Copy each line below exactly.

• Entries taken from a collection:
----

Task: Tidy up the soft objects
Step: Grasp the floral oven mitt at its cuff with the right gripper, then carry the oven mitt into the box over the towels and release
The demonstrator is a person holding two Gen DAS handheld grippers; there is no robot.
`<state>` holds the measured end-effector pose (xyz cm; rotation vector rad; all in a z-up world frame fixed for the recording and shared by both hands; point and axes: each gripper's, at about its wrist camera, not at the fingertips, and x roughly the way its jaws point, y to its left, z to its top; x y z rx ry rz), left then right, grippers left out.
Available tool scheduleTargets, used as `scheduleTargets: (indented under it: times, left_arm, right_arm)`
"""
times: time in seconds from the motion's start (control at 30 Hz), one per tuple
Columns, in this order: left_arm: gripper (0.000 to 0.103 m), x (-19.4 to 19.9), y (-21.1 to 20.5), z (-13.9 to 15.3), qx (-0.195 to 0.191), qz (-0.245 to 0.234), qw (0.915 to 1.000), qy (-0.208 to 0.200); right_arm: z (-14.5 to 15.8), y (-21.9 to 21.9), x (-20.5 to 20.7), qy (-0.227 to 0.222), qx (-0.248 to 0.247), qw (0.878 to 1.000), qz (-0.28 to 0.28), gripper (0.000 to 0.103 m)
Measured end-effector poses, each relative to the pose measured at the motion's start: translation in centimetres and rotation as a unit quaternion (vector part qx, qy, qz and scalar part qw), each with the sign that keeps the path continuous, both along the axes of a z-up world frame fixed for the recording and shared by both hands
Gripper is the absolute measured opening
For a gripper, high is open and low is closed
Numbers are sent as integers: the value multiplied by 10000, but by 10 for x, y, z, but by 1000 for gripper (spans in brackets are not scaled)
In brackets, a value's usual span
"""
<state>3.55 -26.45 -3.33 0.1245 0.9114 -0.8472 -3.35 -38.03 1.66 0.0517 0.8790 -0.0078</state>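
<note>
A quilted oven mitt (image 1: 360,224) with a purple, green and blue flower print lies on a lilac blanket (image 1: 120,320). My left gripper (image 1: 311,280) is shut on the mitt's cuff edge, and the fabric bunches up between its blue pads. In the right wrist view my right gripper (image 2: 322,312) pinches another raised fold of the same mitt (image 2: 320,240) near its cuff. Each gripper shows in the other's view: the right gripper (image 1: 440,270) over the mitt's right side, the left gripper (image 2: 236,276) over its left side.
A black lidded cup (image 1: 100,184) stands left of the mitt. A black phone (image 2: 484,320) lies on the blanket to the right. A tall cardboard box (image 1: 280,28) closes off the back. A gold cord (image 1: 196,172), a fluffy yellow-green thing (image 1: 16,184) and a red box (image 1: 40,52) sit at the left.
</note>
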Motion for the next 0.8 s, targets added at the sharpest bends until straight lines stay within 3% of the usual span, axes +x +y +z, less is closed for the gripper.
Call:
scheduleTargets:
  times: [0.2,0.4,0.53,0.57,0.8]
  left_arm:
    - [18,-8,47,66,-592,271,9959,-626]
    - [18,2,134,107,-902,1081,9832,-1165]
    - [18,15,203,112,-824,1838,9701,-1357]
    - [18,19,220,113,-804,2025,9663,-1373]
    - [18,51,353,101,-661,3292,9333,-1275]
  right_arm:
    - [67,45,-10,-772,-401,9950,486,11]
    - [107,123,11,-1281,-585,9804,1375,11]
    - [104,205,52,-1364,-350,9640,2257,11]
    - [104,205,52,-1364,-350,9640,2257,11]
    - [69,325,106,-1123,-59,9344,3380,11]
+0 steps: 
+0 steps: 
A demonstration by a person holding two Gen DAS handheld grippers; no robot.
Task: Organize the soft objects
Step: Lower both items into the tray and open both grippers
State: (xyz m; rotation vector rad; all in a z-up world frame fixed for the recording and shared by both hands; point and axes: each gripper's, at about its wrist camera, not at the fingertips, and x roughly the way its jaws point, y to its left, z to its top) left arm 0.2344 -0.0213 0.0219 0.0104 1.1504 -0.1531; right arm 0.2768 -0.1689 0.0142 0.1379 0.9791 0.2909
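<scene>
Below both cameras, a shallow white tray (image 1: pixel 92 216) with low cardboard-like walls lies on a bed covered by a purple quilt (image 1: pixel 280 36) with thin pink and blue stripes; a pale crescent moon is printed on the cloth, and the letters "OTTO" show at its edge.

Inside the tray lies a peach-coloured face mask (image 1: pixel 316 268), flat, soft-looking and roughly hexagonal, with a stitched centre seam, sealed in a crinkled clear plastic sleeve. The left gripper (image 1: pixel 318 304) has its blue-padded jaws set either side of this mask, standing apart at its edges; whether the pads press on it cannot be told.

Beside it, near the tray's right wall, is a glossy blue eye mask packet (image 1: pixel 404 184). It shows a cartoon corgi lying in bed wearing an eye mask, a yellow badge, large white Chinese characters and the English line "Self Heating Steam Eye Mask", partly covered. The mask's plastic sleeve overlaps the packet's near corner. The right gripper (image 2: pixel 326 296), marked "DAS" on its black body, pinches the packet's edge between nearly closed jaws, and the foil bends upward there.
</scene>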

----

• Result:
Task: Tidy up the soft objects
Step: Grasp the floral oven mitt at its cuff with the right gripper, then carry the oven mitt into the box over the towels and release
The demonstrator is a person holding two Gen DAS handheld grippers; there is no robot.
`<state>` holds the measured end-effector pose (xyz cm; rotation vector rad; all in a z-up world frame fixed for the recording and shared by both hands; point and axes: each gripper's, at about its wrist camera, not at the fingertips, and x roughly the way its jaws point, y to its left, z to its top; x y z rx ry rz), left then right, grippers left out.
Available tool scheduleTargets, used as `scheduleTargets: (indented under it: times, left_arm, right_arm)`
"""
times: time in seconds from the motion's start (control at 30 Hz), one per tuple
Columns, in this order: left_arm: gripper (0.000 to 0.103 m), x (-19.4 to 19.9), y (-21.1 to 20.5), z (-13.9 to 15.3), qx (-0.195 to 0.191), qz (-0.245 to 0.234), qw (0.915 to 1.000), qy (-0.208 to 0.200); right_arm: z (-14.5 to 15.8), y (-21.9 to 21.9), x (-20.5 to 20.7), qy (-0.227 to 0.222), qx (-0.248 to 0.247), qw (0.878 to 1.000), qz (-0.28 to 0.28), gripper (0.000 to 0.103 m)
Measured end-effector poses, each relative to the pose measured at the motion's start: translation in centimetres and rotation as a unit quaternion (vector part qx, qy, qz and scalar part qw), each with the sign that keeps the path continuous, both along the axes of a z-up world frame fixed for the recording and shared by both hands
Gripper is the absolute measured opening
For a gripper, high is open and low is closed
Numbers are sent as integers: the value multiplied by 10000, but by 10 for x, y, z, but by 1000 for gripper (spans in brackets are not scaled)
In brackets, a value's usual span
"""
<state>3.55 -26.45 -3.33 0.1245 0.9114 -0.8472 -3.35 -38.03 1.66 0.0517 0.8790 -0.0078</state>
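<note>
A quilted oven mitt (image 1: 360,224) with a purple, green and blue flower print lies on a lilac blanket (image 1: 120,320). My left gripper (image 1: 311,280) is shut on the mitt's cuff edge, and the fabric bunches up between its blue pads. In the right wrist view my right gripper (image 2: 322,312) pinches another raised fold of the same mitt (image 2: 320,240) near its cuff. Each gripper shows in the other's view: the right gripper (image 1: 440,270) over the mitt's right side, the left gripper (image 2: 236,276) over its left side.
A black lidded cup (image 1: 100,184) stands left of the mitt. A black phone (image 2: 484,320) lies on the blanket to the right. A tall cardboard box (image 1: 280,28) closes off the back. A gold cord (image 1: 196,172), a fluffy yellow-green thing (image 1: 16,184) and a red box (image 1: 40,52) sit at the left.
</note>
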Motion for the next 0.8 s, targets added at the sharpest bends until straight lines stay within 3% of the usual span, axes +x +y +z, less is closed for the gripper.
Call:
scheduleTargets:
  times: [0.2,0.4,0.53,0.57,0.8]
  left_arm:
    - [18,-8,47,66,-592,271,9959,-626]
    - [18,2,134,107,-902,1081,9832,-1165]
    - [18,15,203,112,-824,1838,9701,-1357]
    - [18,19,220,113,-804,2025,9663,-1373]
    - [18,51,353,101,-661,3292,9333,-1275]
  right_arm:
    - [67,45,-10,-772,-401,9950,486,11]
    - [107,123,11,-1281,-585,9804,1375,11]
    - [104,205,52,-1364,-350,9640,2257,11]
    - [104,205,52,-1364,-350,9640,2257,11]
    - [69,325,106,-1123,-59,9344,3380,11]
+0 steps: 
+0 steps: 
A demonstration by a person holding two Gen DAS handheld grippers; no robot.
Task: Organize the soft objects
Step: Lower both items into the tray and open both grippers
State: (xyz m; rotation vector rad; all in a z-up world frame fixed for the recording and shared by both hands; point and axes: each gripper's, at about its wrist camera, not at the fingertips, and x roughly the way its jaws point, y to its left, z to its top) left arm 0.2344 -0.0213 0.0219 0.0104 1.1504 -0.1531; right arm 0.2768 -0.1689 0.0142 0.1379 0.9791 0.2909
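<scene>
Below both cameras, a shallow white tray (image 1: pixel 92 216) with low cardboard-like walls lies on a bed covered by a purple quilt (image 1: pixel 280 36) with thin pink and blue stripes; a pale crescent moon is printed on the cloth, and the letters "OTTO" show at its edge.

Inside the tray lies a peach-coloured face mask (image 1: pixel 316 268), flat, soft-looking and roughly hexagonal, with a stitched centre seam, sealed in a crinkled clear plastic sleeve. The left gripper (image 1: pixel 318 304) has its blue-padded jaws set either side of this mask, standing apart at its edges; whether the pads press on it cannot be told.

Beside it, near the tray's right wall, is a glossy blue eye mask packet (image 1: pixel 404 184). It shows a cartoon corgi lying in bed wearing an eye mask, a yellow badge, large white Chinese characters and the English line "Self Heating Steam Eye Mask", partly covered. The mask's plastic sleeve overlaps the packet's near corner. The right gripper (image 2: pixel 326 296), marked "DAS" on its black body, pinches the packet's edge between nearly closed jaws, and the foil bends upward there.
</scene>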

No further answer is required.